DIRECTIONS FOR THIS TASK: Please reproduce the listing below exactly, leaving out every picture.

DATA SEGMENT:
BEGIN
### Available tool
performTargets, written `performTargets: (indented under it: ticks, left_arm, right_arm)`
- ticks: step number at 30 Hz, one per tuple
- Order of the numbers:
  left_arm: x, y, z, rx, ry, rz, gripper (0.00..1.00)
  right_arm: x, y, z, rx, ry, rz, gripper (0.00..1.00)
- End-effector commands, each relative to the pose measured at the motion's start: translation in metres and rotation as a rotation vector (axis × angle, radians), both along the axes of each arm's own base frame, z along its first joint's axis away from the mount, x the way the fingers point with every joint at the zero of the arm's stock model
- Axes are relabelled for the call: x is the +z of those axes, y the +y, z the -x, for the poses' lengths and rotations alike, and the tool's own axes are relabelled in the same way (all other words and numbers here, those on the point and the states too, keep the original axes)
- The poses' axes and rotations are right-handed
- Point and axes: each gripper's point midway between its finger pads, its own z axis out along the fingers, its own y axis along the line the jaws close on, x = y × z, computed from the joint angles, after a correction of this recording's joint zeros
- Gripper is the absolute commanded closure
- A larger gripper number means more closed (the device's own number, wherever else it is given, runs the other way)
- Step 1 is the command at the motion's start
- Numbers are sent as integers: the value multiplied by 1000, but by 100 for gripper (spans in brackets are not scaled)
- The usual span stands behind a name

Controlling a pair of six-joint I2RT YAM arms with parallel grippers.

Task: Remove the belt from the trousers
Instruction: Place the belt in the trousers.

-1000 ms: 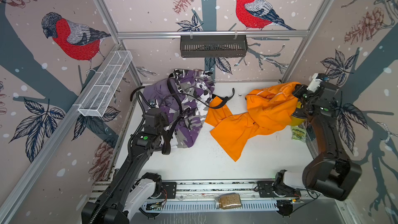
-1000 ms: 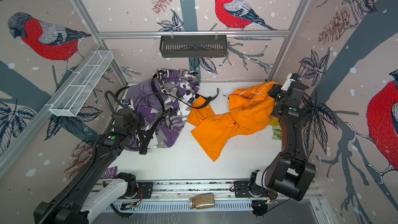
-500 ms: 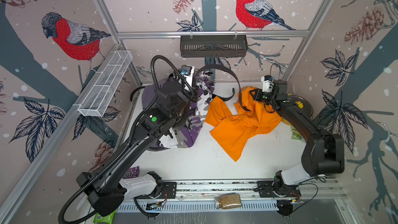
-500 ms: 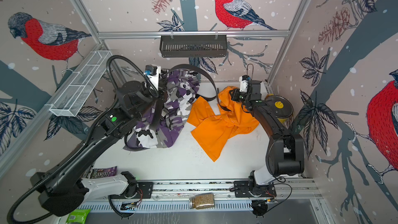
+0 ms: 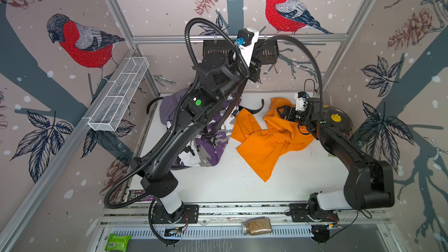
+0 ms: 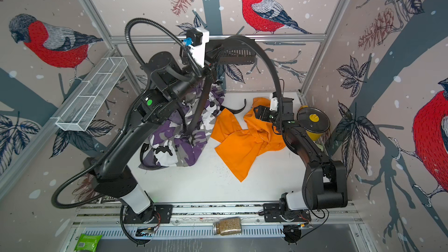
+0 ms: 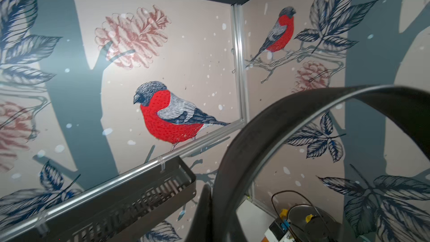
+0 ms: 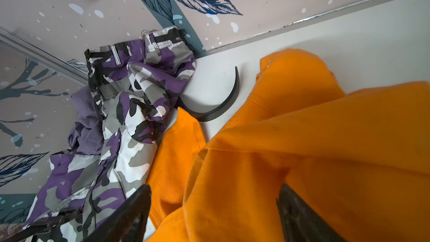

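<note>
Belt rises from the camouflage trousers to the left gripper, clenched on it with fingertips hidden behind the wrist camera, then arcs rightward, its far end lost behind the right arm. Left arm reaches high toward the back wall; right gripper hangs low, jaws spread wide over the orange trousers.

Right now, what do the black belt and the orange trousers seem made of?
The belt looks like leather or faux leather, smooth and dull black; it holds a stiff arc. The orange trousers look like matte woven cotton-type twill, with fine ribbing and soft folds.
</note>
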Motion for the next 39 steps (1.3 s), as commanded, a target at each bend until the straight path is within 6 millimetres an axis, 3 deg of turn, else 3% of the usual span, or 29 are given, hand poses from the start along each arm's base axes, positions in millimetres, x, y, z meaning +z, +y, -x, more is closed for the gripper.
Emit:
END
EXPECTED OUTPUT:
### Available tool
performTargets, written `performTargets: (indented under it: ticks, left_arm, right_arm)`
- ticks: step number at 30 Hz, one per tuple
- Order of the numbers:
  left_arm: x, y, z, rx, ry, rz, gripper (0.00..1.00)
  right_arm: x, y, z, rx, ry, rz, gripper (0.00..1.00)
- End-effector commands, each relative to the pose measured at the motion's start: translation in metres and rotation as a rotation vector (axis × angle, radians), both along the axes of each arm's own base frame, z along its first joint's axis away from the mount, x the way the fingers point with every joint at the zero of the arm's stock model
- Axes are relabelled for the call: x is the +z of those axes, y the +y, z the -x, for the poses' lengths and rotations alike, and the tool's own axes are relabelled in the same way (all other words and numbers here, those on the point and the states too, keep the original axes)
- The poses' axes and rotations are right-handed
- Point and axes: each gripper's point midway between its finger pads, its own z axis out along the fingers, its own y axis along the line the jaws close on, x = y × z, computed from the joint angles, after a correction of this recording's joint zeros
- Gripper is the absolute commanded closure
- A larger gripper number means more closed (the device's own number, wherever else it is given, runs the other way)
- Step 1 is the command at the motion's start
- Numbers are sent as integers: the value multiplied by 1000, but by 100 for gripper (spans in brackets are not scaled)
- The usual span stands behind a name

Controlling a pair of six-joint I2RT YAM arms with parallel grippers.

Task: Remove the belt from the trousers
Instruction: Place the belt in the trousers.

-1000 ms: 
-1000 ms: 
-500 ms: 
-500 ms: 
+0 ms: 
+0 ms: 
+0 ms: 
+0 ms: 

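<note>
Belt rises from the camouflage trousers to the left gripper, clenched on it with fingertips hidden behind the wrist camera, then arcs rightward, its far end lost behind the right arm. Left arm reaches high toward the back wall; right gripper hangs low, jaws spread wide over the orange trousers.

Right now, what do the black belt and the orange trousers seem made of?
The belt looks like leather or faux leather, smooth and dull black; it holds a stiff arc. The orange trousers look like matte woven cotton-type twill, with fine ribbing and soft folds.
</note>
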Motion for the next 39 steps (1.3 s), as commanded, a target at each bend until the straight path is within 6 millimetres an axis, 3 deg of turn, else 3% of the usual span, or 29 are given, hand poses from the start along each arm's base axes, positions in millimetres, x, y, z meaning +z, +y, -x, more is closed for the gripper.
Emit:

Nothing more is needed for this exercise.